Sunday, 2 February 2014

Testing and Checking Refined

Testing and tool use are two things that have characterized humanity from its beginnings. (Not the only two things, of course, but certainly two of the several characterizing things.) But while testing is cerebral and largely intangible, tool use is out in the open. Tools encroach into every process they touch and tools change those processes.

This evolution can be an insidious process that challenges how we label ourselves and things around us. We may witness how industrialization changes cabinet craftsmen into cabinet factories, and that may tempt us to speak of the changing role of the cabinet maker, but the cabinet factory worker is certainly not a mutated cabinet craftsman. The cabinet craftsmen are still out there– fewer of them, true– nowhere near a factory, turning out expensive and well-made cabinets.
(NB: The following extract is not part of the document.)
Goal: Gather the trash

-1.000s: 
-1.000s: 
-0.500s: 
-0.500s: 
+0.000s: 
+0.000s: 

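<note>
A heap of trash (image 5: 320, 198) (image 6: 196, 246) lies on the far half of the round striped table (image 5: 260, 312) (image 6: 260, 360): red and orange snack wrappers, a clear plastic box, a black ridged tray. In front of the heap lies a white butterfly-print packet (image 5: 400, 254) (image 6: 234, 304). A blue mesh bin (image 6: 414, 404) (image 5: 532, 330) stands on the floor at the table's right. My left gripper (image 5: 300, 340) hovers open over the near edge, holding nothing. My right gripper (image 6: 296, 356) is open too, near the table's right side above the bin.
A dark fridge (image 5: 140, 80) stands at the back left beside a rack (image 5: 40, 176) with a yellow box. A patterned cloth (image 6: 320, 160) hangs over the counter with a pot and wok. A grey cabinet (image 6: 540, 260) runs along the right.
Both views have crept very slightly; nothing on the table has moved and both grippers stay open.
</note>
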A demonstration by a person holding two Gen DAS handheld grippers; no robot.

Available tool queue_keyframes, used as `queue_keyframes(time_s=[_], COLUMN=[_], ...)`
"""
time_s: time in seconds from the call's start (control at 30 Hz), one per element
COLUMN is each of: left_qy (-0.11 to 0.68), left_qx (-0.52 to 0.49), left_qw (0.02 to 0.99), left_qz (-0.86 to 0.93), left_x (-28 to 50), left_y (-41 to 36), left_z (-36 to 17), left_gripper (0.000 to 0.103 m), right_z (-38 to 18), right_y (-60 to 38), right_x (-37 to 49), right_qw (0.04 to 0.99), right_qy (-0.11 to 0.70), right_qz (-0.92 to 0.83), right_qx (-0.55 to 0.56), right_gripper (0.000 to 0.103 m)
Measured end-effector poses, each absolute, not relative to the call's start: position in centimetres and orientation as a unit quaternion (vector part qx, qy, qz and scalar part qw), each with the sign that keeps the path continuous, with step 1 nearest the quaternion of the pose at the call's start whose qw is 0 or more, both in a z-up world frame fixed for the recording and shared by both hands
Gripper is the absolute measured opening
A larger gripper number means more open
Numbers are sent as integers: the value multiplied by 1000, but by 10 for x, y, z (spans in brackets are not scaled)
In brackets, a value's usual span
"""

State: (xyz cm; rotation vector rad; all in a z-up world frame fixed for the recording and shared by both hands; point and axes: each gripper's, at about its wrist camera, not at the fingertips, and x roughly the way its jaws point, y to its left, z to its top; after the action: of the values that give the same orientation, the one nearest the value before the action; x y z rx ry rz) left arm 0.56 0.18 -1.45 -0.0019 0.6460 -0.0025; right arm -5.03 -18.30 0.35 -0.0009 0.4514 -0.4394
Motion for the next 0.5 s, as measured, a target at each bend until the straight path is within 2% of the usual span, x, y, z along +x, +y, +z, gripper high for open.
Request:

The skilled cabineteer  is still in demand, to solve problems IKEA can’t solve. This situation exists in the fields of science and medicine, too. It exists everywhere: what are the implications of the evolution of tools on skilled human work? Anyone who seeks excellence in his craft must struggle with the appropriate role of tools.

Therefore, let’s not be surprised that testing, today, is a process that involves tools in many ways, and that this challenges the idea of a tester.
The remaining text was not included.